Report each line from the listing that the string "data" appears in.

RECORDED INFORMATION ->
※ ※ ※
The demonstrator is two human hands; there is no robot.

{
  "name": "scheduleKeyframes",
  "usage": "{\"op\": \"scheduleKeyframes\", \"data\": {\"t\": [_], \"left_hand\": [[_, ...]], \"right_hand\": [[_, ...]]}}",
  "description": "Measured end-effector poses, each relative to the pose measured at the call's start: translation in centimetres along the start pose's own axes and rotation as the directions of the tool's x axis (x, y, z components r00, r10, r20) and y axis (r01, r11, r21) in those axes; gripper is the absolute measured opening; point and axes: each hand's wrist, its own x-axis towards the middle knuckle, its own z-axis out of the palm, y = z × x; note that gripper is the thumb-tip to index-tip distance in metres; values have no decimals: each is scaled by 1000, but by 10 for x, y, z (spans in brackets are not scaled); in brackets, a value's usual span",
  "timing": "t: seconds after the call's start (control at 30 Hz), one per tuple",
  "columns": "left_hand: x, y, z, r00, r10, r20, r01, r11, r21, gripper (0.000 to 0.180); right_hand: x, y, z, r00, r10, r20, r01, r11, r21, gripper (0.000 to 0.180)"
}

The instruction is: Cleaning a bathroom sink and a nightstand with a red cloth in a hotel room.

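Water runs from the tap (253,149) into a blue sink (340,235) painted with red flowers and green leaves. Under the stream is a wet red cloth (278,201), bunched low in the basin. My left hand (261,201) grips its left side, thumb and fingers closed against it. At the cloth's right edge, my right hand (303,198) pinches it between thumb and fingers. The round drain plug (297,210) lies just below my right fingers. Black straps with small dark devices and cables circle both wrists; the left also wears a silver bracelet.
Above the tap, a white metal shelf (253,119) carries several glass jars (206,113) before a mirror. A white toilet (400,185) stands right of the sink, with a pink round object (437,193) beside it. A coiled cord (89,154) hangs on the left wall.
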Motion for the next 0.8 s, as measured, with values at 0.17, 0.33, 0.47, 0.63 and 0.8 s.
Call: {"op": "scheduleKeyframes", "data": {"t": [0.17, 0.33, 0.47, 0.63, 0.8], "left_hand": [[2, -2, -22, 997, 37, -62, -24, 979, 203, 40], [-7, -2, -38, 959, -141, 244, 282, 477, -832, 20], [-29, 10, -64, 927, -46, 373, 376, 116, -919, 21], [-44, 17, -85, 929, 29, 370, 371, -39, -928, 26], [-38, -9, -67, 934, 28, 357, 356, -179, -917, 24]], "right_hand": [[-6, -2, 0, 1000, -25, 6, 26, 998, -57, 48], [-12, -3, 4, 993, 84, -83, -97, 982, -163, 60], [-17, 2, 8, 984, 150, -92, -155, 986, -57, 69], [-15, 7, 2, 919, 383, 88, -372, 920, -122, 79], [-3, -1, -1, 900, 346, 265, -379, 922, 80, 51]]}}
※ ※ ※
FINISHED EXERCISE ->
  "usage": "{\"op\": \"scheduleKeyframes\", \"data\": {\"t\": [_], \"left_hand\": [[_, ...]], \"right_hand\": [[_, ...]]}}",
Call: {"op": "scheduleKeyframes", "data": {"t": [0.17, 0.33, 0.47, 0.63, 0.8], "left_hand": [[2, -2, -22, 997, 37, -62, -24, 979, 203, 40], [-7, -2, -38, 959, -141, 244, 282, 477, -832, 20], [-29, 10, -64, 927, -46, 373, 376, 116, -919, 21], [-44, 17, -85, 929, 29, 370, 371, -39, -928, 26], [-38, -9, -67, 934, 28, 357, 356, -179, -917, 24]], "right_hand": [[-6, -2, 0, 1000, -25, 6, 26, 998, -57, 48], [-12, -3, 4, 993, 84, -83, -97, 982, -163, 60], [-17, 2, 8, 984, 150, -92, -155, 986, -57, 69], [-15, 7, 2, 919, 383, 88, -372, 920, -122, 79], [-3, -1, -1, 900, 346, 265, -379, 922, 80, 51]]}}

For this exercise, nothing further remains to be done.